On 16 August 2013, Shawkan was questioned by a prosecutor without the presence of his lawyer. On 17 August 2013, Shawkan and other detainees who were arrested in relation to the protest on Rabaa Square were transferred to Abu Zaabal Prison. During the transfer, the police officers punched, kicked and beat Shawkan with batons. Together with dozens of detainees, Shawkan was handcuffed and abandoned in a van for seven hours without water, food or fresh air when the outdoor temperature was above 30°C. Reportedly, there were around 15 trucks full of detainees being left under the same conditions. 37 persons allegedly died due to the heat and poor ventilation in the trucks.
The above is the account of only the first three days of the horrors Shawkan was being subjected to. As of this day, he has spent 1,558 days in detention, some of them in a solitary confinement, and the rest in a two by four metre cell together with 12 other prisoners sleeping on a bare tiled floor. Despite being diagnosed (prior to his arrest) with Hepatitis C and anaemia, and suffering from the many wounds inflicted by torture, he has been deprived of any kind of medical treatment.
Unsurprisingly, the UN Working Group found his detention a violation of his human rights and his allegations credible. The allegations of torture were also found credible by the UN Working Group, based on the specific circumstances of this case, but also because of a pattern known in this country.

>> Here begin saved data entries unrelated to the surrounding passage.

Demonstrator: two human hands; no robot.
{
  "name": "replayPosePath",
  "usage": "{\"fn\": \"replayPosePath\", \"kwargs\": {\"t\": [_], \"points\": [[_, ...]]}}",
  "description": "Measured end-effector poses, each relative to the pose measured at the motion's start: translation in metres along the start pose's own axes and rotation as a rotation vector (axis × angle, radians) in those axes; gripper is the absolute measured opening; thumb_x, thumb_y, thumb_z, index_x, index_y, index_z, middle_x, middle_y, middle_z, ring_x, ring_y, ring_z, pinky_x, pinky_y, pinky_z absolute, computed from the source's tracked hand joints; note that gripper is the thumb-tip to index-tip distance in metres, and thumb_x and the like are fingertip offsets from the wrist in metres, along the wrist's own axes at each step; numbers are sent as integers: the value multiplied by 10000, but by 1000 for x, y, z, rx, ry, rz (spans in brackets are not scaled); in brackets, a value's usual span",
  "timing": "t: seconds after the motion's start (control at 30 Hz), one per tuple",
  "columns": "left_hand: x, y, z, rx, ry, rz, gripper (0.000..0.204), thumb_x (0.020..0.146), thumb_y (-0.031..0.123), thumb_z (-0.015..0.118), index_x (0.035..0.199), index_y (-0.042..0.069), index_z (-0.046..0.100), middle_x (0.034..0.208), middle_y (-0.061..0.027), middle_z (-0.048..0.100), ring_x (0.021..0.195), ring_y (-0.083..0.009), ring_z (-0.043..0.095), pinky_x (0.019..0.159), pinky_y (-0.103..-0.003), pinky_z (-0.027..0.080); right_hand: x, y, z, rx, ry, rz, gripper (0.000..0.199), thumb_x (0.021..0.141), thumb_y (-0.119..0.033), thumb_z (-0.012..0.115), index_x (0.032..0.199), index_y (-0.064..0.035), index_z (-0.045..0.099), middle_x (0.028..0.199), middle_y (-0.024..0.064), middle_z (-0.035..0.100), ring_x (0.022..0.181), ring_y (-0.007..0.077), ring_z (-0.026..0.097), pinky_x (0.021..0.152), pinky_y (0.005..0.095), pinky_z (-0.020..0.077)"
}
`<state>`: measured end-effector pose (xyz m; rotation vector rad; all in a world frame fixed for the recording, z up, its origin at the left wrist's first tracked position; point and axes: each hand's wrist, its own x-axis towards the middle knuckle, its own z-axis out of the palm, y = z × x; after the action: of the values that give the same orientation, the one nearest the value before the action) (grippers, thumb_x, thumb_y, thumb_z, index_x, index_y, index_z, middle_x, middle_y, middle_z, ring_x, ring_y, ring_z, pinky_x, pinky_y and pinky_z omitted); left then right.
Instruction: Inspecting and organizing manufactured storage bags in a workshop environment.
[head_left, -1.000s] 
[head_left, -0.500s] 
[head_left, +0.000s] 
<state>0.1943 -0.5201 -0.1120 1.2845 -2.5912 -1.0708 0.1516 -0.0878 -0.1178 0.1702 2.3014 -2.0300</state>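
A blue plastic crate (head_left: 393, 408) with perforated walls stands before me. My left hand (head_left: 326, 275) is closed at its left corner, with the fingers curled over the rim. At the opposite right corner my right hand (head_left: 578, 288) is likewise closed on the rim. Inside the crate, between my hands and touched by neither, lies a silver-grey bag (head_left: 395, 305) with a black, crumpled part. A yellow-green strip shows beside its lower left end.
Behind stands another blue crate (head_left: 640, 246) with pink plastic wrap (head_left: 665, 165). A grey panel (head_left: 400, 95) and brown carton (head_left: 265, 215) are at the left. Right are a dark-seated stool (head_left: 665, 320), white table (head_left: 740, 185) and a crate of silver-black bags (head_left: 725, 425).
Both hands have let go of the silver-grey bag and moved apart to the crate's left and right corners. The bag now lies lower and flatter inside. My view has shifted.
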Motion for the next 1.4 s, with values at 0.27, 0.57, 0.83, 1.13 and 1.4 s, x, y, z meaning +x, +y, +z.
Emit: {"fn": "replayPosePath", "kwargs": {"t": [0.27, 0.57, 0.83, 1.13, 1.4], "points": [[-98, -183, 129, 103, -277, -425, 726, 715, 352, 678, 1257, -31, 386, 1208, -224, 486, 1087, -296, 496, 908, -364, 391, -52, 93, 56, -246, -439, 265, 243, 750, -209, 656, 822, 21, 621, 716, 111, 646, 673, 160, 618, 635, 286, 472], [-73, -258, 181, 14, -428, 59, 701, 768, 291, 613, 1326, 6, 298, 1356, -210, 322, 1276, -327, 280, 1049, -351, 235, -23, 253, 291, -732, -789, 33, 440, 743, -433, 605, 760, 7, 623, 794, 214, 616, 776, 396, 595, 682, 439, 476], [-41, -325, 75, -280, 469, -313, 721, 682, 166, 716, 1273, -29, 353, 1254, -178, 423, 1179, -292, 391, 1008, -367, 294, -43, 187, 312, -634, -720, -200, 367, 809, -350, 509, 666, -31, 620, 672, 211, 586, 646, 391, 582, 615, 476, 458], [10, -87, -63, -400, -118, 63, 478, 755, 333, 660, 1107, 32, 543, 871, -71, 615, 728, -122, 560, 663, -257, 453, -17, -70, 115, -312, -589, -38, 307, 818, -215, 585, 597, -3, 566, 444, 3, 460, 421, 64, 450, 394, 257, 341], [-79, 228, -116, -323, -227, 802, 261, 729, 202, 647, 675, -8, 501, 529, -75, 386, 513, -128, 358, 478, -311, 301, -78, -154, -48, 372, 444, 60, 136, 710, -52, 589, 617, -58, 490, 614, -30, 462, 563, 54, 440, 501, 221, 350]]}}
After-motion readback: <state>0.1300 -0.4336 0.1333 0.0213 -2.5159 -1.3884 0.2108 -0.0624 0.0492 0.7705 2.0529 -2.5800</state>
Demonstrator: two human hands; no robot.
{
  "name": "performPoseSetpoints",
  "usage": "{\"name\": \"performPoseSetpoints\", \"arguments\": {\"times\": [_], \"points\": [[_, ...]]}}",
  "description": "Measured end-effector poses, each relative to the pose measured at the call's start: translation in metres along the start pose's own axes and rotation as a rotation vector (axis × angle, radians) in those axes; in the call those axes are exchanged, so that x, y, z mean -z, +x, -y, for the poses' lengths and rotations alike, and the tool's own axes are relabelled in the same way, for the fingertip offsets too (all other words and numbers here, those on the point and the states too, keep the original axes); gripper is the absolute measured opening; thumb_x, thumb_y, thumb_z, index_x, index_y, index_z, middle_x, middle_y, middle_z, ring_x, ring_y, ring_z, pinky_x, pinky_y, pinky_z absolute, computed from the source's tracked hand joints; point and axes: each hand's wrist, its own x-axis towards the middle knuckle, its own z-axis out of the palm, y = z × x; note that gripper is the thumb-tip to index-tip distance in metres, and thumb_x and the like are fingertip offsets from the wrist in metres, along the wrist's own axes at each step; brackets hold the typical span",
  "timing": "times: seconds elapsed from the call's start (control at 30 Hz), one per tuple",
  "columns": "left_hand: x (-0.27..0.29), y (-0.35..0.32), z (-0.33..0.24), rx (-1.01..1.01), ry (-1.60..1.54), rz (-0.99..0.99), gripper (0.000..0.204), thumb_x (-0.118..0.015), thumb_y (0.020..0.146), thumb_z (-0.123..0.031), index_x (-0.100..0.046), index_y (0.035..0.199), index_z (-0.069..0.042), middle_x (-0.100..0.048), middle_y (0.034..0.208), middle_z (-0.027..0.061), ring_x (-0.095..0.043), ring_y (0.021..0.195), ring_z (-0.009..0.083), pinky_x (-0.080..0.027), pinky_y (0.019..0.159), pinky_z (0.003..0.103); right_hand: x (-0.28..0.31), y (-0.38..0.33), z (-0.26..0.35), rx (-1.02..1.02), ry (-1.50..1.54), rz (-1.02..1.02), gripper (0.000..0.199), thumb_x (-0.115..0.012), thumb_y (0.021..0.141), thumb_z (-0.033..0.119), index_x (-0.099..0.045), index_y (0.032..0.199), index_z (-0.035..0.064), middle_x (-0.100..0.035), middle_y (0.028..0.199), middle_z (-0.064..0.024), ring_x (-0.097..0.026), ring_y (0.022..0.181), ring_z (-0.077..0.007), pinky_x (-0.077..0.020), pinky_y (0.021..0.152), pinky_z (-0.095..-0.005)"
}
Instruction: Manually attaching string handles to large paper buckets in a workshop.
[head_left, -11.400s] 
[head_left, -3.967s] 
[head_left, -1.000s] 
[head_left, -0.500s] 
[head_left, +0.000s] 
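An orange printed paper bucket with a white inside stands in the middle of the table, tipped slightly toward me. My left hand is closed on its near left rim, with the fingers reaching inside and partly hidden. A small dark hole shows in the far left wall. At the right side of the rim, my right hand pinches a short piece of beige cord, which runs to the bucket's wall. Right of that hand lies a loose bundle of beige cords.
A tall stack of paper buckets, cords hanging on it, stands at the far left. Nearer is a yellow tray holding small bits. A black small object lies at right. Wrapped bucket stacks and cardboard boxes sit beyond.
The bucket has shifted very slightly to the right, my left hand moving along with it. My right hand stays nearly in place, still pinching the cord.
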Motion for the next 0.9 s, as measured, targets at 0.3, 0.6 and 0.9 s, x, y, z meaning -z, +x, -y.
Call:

Egypt under President el-Sisi violates not only international law (as, according to President el-Sisi “Western” concepts of human rights do not apply to his country), but even its own legislation- Shawkan has been held in violation of Article 143 of Egypt’s Code of Criminal Procedure, which limits pre-trial detention to a maximum of two years. He was formally charged in March 2016 with murder, attempted murder, possession of weapons and illegal assembly (offences punishable by death). He has been interrogated on a number of occasions without the presence of his lawyers, his defence team has not been afforded any opportunity to challenge his detention, and denied access to key documents – all in breach of Egypt’s own criminal procedures. The fact that he is being subjected to a mass trial with 738 defendants further deprives the proceedings of any appearance of a fair trial.
Nothing has changed. Egypt is criminalising all forms of civic society and holds and tortures tens of thousands in illegal detention. President el-Sisi is welcomed in European capitals. Amnesty International and journalist organizations protest, the UN requests, people of good will send letters, tweets and prayers and in a tiny cell in Egypt’s Tora prison Shawkan, who recently spent his 30th birthday behind bars, withers by degrees.
Shawkan is but one individual, but he is one that has become almost talismanic, such is his situation, and a situation that is perhaps indicative of all that is wrong in today’s Egypt. For those that seek to question whether the methods adopted by Sisi and the Egyptian Security Services are appropriate, simply consider and then answer this question, could I write and publish this article in Egypt, free from arrest and persecution for doing so.